Bell Measurement on 3-qubit GHZ state?

[DodongoBongo]

How do you do a Bell measurement on a state that doesn't have a power of 2 number of qubits? I've got GHZ states like this:

$$|GHZ_{ijk}> = \frac{|0_{i}0_{j}0_{k}> + |1_{i}1_{j}1_{k}>}{\sqrt{2}}$$

And I'm trying to Bell measure the following state at qubits 2 and 3:

$$|GHZ_{012}>|GHZ_{345}>$$

I've permuted my Bell bases so I can measure those two qubits, but I'm not sure exactly what to do next. I've been doing a bit of research and I've been thinking of tracing away one of the qubits, but I'm not sure if that's really the right way to do it. Any insight or help is appreciated.

 

[azntoon]

To perform a Bell measurement on a state that doesn't have a power of 2 number of qubits, you can either use a generalized version of the Bell measurement or you can trace away one of the qubits.
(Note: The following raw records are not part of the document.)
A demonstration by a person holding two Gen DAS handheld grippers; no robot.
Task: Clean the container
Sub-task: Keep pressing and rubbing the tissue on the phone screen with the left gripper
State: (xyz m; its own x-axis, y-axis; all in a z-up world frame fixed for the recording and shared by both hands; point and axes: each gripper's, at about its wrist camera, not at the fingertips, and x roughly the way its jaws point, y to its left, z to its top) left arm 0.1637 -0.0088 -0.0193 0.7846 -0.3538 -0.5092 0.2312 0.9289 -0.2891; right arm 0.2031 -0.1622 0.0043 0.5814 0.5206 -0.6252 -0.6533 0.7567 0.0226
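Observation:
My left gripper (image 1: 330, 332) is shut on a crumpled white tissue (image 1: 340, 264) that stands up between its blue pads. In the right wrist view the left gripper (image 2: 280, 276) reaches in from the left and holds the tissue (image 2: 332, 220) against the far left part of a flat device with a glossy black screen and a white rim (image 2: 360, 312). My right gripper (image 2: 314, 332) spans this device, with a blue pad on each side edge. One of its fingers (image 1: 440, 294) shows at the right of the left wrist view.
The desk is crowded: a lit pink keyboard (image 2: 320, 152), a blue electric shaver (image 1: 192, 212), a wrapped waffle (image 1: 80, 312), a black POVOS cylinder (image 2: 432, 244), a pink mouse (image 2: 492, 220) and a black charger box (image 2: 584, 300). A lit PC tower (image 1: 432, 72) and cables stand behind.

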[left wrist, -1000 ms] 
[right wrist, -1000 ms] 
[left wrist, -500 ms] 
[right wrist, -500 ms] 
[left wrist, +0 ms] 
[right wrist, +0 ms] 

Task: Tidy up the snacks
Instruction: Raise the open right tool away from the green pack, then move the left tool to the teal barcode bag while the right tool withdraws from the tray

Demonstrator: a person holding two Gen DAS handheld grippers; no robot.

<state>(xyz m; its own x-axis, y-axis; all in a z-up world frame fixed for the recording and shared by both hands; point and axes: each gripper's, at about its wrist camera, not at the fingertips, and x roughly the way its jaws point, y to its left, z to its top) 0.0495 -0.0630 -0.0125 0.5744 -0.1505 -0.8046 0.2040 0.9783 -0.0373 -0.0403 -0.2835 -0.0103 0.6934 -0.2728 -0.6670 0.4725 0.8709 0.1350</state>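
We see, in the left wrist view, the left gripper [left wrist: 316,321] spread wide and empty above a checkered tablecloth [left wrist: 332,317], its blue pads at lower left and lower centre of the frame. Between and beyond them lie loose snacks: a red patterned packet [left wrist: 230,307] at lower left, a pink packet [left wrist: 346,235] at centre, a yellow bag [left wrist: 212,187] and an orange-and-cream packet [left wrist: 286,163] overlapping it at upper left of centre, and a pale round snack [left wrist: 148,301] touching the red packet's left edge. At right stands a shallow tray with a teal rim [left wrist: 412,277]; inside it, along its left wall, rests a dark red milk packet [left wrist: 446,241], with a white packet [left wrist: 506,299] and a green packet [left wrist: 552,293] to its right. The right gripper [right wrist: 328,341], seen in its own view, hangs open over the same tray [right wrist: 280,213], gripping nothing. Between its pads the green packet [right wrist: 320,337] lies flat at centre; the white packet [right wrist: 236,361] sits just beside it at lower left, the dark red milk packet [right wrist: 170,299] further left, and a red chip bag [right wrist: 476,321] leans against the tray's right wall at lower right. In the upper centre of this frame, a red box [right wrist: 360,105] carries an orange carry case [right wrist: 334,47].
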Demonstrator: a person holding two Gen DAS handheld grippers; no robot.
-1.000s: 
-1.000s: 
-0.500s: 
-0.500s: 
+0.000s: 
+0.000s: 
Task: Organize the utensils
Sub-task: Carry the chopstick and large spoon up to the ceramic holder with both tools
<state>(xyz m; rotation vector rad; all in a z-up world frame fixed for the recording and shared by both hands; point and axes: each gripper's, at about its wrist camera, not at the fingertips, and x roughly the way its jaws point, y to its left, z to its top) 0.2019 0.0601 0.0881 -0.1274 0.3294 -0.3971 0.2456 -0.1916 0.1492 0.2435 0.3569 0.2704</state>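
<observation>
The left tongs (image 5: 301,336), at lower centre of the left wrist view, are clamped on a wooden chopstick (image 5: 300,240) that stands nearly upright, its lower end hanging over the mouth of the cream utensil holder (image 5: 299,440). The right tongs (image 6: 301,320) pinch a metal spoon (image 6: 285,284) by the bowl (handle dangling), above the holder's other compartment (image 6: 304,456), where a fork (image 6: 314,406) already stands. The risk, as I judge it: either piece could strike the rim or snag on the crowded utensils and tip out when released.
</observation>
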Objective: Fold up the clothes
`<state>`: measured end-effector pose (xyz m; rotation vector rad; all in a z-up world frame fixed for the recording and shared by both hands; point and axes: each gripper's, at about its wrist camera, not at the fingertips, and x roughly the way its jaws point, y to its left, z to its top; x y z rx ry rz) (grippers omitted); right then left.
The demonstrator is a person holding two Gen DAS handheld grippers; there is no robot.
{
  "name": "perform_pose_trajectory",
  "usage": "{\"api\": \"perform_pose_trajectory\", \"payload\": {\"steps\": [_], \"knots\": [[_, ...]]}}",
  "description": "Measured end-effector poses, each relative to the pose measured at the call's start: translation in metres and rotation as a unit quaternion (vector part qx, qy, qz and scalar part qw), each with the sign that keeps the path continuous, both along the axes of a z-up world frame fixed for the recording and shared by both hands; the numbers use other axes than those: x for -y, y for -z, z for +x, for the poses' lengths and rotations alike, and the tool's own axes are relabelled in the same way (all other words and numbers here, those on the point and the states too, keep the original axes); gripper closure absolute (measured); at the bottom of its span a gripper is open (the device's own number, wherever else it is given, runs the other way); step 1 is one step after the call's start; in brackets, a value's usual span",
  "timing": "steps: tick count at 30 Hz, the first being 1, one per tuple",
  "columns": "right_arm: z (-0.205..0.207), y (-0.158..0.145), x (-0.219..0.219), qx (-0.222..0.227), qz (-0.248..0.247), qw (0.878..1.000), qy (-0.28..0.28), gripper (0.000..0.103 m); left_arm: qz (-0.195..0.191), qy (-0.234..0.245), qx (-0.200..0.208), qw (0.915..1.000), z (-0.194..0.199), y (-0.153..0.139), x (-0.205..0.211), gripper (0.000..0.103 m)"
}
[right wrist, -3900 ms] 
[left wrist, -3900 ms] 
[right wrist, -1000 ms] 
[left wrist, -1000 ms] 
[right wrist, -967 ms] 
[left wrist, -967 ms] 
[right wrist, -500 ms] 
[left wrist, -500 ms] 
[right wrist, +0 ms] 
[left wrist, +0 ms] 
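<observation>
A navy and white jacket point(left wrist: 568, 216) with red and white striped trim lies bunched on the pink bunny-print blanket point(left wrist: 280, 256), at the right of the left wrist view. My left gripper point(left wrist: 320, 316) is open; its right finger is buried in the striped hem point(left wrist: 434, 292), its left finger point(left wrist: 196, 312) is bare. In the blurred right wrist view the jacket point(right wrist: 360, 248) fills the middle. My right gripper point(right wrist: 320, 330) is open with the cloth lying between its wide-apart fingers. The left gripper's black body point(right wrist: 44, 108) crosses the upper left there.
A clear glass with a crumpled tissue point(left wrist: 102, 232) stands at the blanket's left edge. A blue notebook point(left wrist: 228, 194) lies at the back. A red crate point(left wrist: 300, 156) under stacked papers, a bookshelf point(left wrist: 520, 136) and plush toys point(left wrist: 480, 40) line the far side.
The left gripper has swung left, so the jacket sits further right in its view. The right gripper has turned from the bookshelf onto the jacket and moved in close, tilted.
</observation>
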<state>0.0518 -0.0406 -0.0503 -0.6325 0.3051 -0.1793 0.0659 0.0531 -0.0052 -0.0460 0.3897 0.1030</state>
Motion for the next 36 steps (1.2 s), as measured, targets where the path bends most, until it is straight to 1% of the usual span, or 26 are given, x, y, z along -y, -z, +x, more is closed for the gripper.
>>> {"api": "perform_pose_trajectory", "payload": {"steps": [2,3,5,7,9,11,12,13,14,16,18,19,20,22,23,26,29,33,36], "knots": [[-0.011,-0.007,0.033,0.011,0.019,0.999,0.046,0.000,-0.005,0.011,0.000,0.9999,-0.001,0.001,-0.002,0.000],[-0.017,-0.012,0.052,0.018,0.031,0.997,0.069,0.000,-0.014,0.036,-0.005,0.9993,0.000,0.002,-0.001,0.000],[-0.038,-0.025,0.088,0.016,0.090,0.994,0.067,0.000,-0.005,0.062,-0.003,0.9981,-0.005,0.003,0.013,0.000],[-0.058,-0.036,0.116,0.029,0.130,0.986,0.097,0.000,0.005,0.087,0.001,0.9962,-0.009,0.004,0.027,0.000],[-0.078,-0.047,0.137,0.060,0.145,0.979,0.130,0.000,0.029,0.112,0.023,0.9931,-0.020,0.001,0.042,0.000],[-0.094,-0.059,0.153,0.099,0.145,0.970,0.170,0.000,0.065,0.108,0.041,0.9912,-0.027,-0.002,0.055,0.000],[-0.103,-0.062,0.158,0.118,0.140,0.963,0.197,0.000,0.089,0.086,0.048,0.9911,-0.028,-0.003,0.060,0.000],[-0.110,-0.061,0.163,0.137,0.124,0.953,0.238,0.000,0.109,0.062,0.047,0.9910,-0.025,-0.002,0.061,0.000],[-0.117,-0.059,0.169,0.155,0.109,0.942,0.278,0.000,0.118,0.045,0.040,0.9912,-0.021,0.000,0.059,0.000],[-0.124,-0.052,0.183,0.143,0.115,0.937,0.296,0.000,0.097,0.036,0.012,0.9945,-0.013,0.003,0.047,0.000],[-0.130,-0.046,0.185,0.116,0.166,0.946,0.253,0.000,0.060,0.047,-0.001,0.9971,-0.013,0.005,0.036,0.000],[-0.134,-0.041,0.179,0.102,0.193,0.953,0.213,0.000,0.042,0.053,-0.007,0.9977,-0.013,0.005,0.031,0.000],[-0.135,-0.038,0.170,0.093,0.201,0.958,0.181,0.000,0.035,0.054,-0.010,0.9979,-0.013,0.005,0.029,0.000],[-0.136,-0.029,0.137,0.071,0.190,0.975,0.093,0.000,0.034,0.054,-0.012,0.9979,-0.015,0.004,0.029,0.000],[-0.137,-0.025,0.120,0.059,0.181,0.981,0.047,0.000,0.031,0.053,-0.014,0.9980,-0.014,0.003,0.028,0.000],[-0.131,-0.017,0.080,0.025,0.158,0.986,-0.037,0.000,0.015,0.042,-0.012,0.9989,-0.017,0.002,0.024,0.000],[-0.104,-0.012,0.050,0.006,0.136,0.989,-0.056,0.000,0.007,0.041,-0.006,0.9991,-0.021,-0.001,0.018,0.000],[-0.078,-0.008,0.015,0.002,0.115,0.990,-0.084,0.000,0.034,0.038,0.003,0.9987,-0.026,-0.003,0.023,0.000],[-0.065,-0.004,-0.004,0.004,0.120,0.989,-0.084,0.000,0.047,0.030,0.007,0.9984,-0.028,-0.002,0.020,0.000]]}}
In order to do this for your GHZ state, you would first need to express the state in terms of the Bell basis. For a three qubit state, the Bell basis is given by: |B_{000}> = \frac{|00> + |11>}{\sqrt{2}} |B_{001}> = \frac{|00> - |11>}{\sqrt{2}}|B_{010}> = \frac{|01> + |10>}{\sqrt{2}} |B_{011}> = \frac{|01> - |10>}{\sqrt{2}}You can then decompose your GHZ state as follows: |GHZ_{012}>|GHZ_{345}> = \frac{1}{2}\Big(|B_{000}>|B_{000}> + |B_{001}>|B_{001}> + |B_{010}>|B_{010}> + |B_{011}>|B_{011}>\Big)Now, if you want to measure the state of qubits 2 and 3, you can trace away qubit 1 to obtain a two qubit state: |GHZ_{23}> = \frac{1}{2}\Big(|B_{000}> + |B_{001}> + |B_{010}> + |B_{011}>\Big)Finally, you can apply a two qubit Bell measurement to this state in order to measure the state of qubits 2 and 3.